The Venus Project - Part 2
Try as I might, I could not budge the one screw that held on the throat plate, so I started trying to remove some of the rust from the surface, in the hope that perhaps I could at least pry open the bottom half of the plate. I knew steel wool wouldn't hurt stainless steel, and anyway, so I gently rubbed it down with oil. I was pleased when an engraved number was uncovered: 418. Maybe a part number? And above it, very very faint, I thought I could see lightly engraved lettering! With my magnifying light I thought I could make out the name 'PERTH'.
Now that was interesting, because Perth is a town about 50 miles from Ottawa, but it's only 5 miles from where I found the machine! It had been a railway hub back in the late 1800s, so I went online to see if I could find some reference to a sewing machine factory there.
Unbelievably, I found what I was looking for in a scholarly essay from 1980. The Perth Sewing Machine Company, formerly known as J.M. Miller & Co., operated between 1872 and 1875. They produced one machine, the Venus.

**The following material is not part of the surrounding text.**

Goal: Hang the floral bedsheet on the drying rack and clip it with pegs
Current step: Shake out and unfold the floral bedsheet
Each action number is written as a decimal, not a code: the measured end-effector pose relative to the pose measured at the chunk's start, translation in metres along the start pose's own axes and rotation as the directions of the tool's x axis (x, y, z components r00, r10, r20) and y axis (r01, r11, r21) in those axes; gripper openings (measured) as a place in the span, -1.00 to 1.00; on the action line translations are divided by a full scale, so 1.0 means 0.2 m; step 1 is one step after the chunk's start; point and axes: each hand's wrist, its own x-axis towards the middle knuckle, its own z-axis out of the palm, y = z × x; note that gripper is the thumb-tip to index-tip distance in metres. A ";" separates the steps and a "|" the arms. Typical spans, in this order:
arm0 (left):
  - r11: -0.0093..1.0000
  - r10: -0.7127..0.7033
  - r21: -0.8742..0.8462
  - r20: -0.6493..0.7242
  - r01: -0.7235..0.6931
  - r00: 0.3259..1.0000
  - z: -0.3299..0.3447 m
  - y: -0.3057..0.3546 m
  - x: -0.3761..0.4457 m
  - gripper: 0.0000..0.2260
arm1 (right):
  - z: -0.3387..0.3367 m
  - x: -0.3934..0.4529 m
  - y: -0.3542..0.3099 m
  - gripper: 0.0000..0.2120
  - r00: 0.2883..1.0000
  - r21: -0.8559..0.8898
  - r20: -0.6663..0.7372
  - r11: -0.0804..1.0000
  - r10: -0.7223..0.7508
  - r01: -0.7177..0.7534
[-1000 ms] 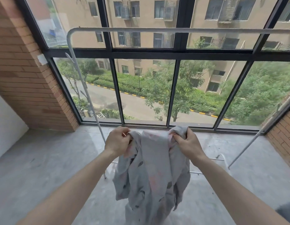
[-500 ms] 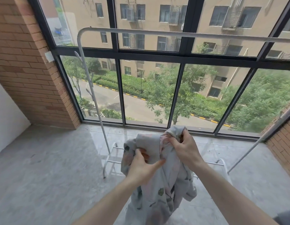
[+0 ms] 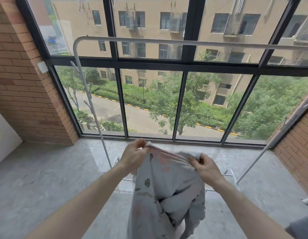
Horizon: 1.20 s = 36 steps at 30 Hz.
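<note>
- Floral bedsheet (image 3: 168,192): we hold its top hem stretched between our hands, the rest hanging bunched below them.
- Left hand (image 3: 133,156) pinches one end of the hem, right hand (image 3: 205,167) the other (hem running left to right).
- Drying rack's top rail (image 3: 184,42) lies above and beyond both hands, parallel to the hem; the left hand sits nearer its bend.

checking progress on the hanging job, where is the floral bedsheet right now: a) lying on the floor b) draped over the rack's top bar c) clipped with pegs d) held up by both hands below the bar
d: the left hand and right hand each pinch the top edge of the floral bedsheet, while the drying rack top bar is bare above.
</note>
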 end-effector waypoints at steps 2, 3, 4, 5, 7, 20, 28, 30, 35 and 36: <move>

And there was the picture of my machine as it had once looked. I couldn't believe my luck! It looks like my machine had been bought locally and never moved away from the area in which it had been built. Considering the short time the factory had been in existence, I believe that the number 418 on the throat plate was not a part number, but a serial number.
Well, this reinforced my determination to somehow rescue this sad, neglected machine.
Unable to make any more progress on the throat plate, I decided to turn my attention to the underside. To my surprise, I found that the screws down there were actually capable of being turned, despite their rusty appearance. The PB Blaster is an excellent product for loosening rusty screws and gears. I was hoping that if I could remove some of the works from the underside of the machine, maybe I could get access to the throat plate from behind, and have more success getting it off.
You can see how much rust there is. I managed to detach a small metal piece, but couldn't extract it because of the other gears. Removing two screws from the top of the bed enabled me to move the entire machinery on the underside, but it's still held on by some hidden screw at the far end where the balance wheel is. I'll find it some day. However, it moved enough that the rusty metal piece that had been rattling around loose fell out. And I could now see a second, smaller piece that had also been part of it, and I fished it out. Imagine my surprise when I saw that what I was holding was the original shuttle, with the tiny bobbin still inside!
This shows the result of an overnight soak in EvapoRust. It definitely removes the rust, but the steel has lost its shine. I've read that rusting brings the iron in the metal to the surface, so even when the rust is removed, this blackness is left behind. Still, a great improvement over its former condition!